> **TASK TO COMPLETE**: Below are some entries; can you quote all of them exactly?

────────────────

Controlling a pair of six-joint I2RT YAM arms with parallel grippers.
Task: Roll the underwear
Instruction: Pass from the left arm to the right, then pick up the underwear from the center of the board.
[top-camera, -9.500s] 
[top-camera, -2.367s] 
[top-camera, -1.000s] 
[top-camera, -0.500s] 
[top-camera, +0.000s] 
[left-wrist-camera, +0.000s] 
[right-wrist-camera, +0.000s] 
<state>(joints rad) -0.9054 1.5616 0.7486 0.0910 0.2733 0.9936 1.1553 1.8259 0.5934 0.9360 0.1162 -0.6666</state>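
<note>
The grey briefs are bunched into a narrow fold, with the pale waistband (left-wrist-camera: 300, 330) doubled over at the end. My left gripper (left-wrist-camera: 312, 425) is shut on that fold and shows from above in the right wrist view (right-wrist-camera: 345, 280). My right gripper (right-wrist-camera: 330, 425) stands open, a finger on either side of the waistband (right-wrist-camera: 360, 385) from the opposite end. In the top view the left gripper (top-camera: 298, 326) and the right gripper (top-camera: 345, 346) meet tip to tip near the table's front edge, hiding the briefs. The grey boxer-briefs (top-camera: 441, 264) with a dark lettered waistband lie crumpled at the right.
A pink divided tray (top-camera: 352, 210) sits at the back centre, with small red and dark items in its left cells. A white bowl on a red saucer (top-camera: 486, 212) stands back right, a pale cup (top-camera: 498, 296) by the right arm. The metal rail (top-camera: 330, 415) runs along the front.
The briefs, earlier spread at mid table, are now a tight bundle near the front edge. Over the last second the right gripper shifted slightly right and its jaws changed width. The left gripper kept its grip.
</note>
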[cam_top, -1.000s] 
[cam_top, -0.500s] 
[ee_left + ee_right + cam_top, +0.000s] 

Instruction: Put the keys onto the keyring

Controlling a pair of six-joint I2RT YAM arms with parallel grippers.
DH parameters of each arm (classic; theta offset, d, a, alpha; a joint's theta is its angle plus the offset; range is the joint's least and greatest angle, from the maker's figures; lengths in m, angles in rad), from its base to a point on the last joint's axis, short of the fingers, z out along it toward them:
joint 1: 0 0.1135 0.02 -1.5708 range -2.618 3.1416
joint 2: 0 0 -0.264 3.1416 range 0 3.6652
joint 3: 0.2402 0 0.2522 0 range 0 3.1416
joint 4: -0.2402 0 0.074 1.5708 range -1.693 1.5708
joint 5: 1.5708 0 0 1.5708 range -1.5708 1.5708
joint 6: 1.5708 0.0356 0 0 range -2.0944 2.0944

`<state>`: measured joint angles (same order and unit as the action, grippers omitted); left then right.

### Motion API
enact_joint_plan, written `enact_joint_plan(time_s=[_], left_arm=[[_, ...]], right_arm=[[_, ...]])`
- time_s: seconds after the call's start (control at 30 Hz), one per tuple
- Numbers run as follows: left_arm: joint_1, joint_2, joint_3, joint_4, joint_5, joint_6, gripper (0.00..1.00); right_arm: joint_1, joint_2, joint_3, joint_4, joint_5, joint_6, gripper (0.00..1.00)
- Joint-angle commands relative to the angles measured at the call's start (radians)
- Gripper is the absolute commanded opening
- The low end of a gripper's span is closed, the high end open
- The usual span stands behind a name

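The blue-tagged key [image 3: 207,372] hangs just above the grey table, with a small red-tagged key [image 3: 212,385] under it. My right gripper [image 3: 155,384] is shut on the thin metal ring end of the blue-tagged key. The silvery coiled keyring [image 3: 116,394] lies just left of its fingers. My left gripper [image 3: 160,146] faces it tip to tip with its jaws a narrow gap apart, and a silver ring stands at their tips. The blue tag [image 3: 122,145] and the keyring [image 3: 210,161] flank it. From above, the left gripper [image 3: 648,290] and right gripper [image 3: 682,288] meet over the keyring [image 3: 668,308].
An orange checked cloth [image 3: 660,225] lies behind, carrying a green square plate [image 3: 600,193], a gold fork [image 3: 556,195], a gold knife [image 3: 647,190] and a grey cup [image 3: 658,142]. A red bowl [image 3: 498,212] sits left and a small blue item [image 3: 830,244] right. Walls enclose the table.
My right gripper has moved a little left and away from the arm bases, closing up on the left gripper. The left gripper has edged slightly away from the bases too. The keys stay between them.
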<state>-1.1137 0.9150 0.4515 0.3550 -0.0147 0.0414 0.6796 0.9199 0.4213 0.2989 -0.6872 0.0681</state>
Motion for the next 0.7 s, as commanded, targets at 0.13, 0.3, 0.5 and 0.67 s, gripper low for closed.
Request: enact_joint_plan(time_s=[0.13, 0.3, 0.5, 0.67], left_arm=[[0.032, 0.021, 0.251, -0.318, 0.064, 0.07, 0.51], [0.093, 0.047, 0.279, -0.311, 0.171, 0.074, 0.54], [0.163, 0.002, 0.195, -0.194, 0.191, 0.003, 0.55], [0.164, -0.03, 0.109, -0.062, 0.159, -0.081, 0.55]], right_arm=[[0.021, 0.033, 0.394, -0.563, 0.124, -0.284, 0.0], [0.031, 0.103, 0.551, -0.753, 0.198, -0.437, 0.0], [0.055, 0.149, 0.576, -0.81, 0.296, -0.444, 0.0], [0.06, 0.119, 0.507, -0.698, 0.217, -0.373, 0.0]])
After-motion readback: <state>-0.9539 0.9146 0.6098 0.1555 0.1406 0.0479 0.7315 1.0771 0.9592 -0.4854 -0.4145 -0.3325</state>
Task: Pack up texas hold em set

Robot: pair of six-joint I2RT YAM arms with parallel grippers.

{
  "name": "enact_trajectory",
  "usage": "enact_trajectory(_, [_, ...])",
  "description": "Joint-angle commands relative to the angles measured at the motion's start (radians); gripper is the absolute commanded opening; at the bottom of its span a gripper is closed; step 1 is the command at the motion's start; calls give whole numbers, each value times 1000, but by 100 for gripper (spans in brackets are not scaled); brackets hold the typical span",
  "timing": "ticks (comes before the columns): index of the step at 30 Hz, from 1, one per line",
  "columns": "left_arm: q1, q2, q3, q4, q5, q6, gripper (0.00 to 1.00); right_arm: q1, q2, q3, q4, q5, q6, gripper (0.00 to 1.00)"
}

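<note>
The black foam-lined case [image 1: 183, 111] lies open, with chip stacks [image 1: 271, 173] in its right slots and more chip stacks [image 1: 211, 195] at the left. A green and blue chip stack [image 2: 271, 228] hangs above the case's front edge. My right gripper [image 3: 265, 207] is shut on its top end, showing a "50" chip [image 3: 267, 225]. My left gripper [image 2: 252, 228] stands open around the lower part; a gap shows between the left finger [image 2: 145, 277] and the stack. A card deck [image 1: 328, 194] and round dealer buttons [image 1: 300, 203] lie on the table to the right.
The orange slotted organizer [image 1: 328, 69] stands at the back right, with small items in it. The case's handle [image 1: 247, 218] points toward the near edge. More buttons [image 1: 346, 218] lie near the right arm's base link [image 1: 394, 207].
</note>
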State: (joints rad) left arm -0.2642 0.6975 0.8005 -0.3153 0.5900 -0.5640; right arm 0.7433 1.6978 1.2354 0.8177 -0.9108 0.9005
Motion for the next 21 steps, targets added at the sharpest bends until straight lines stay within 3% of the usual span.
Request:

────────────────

> **RESULT OF THIS TASK**:
Controlling a pair of six-joint I2RT YAM arms with parallel grippers.
Task: Roll the underwear
Instruction: Pass from the left arm to the right, then pick up the underwear from the center of the board.
[top-camera, -9.500s] 
[top-camera, -2.367s] 
[top-camera, -1.000s] 
[top-camera, -0.500s] 
[top-camera, +0.000s] 
[left-wrist-camera, +0.000s] 
[right-wrist-camera, +0.000s] 
<state>(joints rad) -0.9054 1.5616 0.7486 0.0910 0.2733 0.9936 1.1553 1.8259 0.5934 0.9360 0.1162 -0.6666</state>
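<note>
The grey briefs are bunched into a narrow fold, with the pale waistband (left-wrist-camera: 300, 330) doubled over at the end. My left gripper (left-wrist-camera: 312, 425) is shut on that fold and shows from above in the right wrist view (right-wrist-camera: 345, 280). My right gripper (right-wrist-camera: 330, 425) stands open, a finger on either side of the waistband (right-wrist-camera: 360, 385) from the opposite end. In the top view the left gripper (top-camera: 298, 326) and the right gripper (top-camera: 345, 346) meet tip to tip near the table's front edge, hiding the briefs. The grey boxer-briefs (top-camera: 441, 264) with a dark lettered waistband lie crumpled at the right.
A pink divided tray (top-camera: 352, 210) sits at the back centre, with small red and dark items in its left cells. A white bowl on a red saucer (top-camera: 486, 212) stands back right, a pale cup (top-camera: 498, 296) by the right arm. The metal rail (top-camera: 330, 415) runs along the front.
The briefs, earlier spread at mid table, are now a tight bundle near the front edge. Over the last second the right gripper shifted slightly right and its jaws changed width. The left gripper kept its grip.
</note>
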[cam_top, -1.000s] 
[cam_top, -0.500s] 
[ee_left + ee_right + cam_top, +0.000s] 

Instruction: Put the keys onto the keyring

Controlling a pair of six-joint I2RT YAM arms with parallel grippers.
DH parameters of each arm (classic; theta offset, d, a, alpha; a joint's theta is its angle plus the offset; range is the joint's least and greatest angle, from the maker's figures; lengths in m, angles in rad), from its base to a point on the last joint's axis, short of the fingers, z out along it toward them:
joint 1: 0 0.1135 0.02 -1.5708 range -2.618 3.1416
joint 2: 0 0 -0.264 3.1416 range 0 3.6652
joint 3: 0.2402 0 0.2522 0 range 0 3.1416
joint 4: -0.2402 0 0.074 1.5708 range -1.693 1.5708
joint 5: 1.5708 0 0 1.5708 range -1.5708 1.5708
joint 6: 1.5708 0.0356 0 0 range -2.0944 2.0944

`<state>`: measured joint angles (same order and unit as the action, grippers omitted); left then right.

### Motion API
enact_joint_plan, written `enact_joint_plan(time_s=[_], left_arm=[[_, ...]], right_arm=[[_, ...]])`
- time_s: seconds after the call's start (control at 30 Hz), one per tuple
- Numbers run as follows: left_arm: joint_1, joint_2, joint_3, joint_4, joint_5, joint_6, gripper (0.00..1.00); right_arm: joint_1, joint_2, joint_3, joint_4, joint_5, joint_6, gripper (0.00..1.00)
- Joint-angle commands relative to the angles measured at the call's start (radians)
- Gripper is the absolute commanded opening
- The low end of a gripper's span is closed, the high end open
- The usual span stands behind a name

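The blue-tagged key [image 3: 207,372] hangs just above the grey table, with a small red-tagged key [image 3: 212,385] under it. My right gripper [image 3: 155,384] is shut on the thin metal ring end of the blue-tagged key. The silvery coiled keyring [image 3: 116,394] lies just left of its fingers. My left gripper [image 3: 160,146] faces it tip to tip with its jaws a narrow gap apart, and a silver ring stands at their tips. The blue tag [image 3: 122,145] and the keyring [image 3: 210,161] flank it. From above, the left gripper [image 3: 648,290] and right gripper [image 3: 682,288] meet over the keyring [image 3: 668,308].
An orange checked cloth [image 3: 660,225] lies behind, carrying a green square plate [image 3: 600,193], a gold fork [image 3: 556,195], a gold knife [image 3: 647,190] and a grey cup [image 3: 658,142]. A red bowl [image 3: 498,212] sits left and a small blue item [image 3: 830,244] right. Walls enclose the table.
My right gripper has moved a little left and away from the arm bases, closing up on the left gripper. The left gripper has edged slightly away from the bases too. The keys stay between them.
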<state>-1.1137 0.9150 0.4515 0.3550 -0.0147 0.0414 0.6796 0.9199 0.4213 0.2989 -0.6872 0.0681</state>
Motion for the next 0.7 s, as commanded, targets at 0.13, 0.3, 0.5 and 0.67 s, gripper low for closed.
Request: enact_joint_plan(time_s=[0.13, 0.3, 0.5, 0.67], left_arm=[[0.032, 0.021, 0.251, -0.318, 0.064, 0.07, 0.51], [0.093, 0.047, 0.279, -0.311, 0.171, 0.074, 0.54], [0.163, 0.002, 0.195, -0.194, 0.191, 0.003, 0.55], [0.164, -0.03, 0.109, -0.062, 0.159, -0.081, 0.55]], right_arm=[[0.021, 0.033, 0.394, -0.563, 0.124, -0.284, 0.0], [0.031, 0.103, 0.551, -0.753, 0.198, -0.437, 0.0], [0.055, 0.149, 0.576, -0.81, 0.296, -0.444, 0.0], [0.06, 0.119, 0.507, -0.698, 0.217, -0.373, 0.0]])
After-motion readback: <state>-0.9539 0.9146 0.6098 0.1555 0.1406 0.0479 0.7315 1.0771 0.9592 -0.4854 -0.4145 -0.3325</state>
Task: Pack up texas hold em set

Robot: pair of six-joint I2RT YAM arms with parallel grippers.

{
  "name": "enact_trajectory",
  "usage": "enact_trajectory(_, [_, ...])",
  "description": "Joint-angle commands relative to the angles measured at the motion's start (radians); gripper is the absolute commanded opening; at the bottom of its span a gripper is closed; step 1 is the command at the motion's start; calls give whole numbers, each value times 1000, but by 100 for gripper (spans in brackets are not scaled); brackets hold the typical span",
  "timing": "ticks (comes before the columns): index of the step at 30 Hz, from 1, one per line",
  "columns": "left_arm: q1, q2, q3, q4, q5, q6, gripper (0.00 to 1.00); right_arm: q1, q2, q3, q4, q5, q6, gripper (0.00 to 1.00)"
}

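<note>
The black foam-lined case [image 1: 183, 111] lies open, with chip stacks [image 1: 271, 173] in its right slots and more chip stacks [image 1: 211, 195] at the left. A green and blue chip stack [image 2: 271, 228] hangs above the case's front edge. My right gripper [image 3: 265, 207] is shut on its top end, showing a "50" chip [image 3: 267, 225]. My left gripper [image 2: 252, 228] stands open around the lower part; a gap shows between the left finger [image 2: 145, 277] and the stack. A card deck [image 1: 328, 194] and round dealer buttons [image 1: 300, 203] lie on the table to the right.
The orange slotted organizer [image 1: 328, 69] stands at the back right, with small items in it. The case's handle [image 1: 247, 218] points toward the near edge. More buttons [image 1: 346, 218] lie near the right arm's base link [image 1: 394, 207].
</note>
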State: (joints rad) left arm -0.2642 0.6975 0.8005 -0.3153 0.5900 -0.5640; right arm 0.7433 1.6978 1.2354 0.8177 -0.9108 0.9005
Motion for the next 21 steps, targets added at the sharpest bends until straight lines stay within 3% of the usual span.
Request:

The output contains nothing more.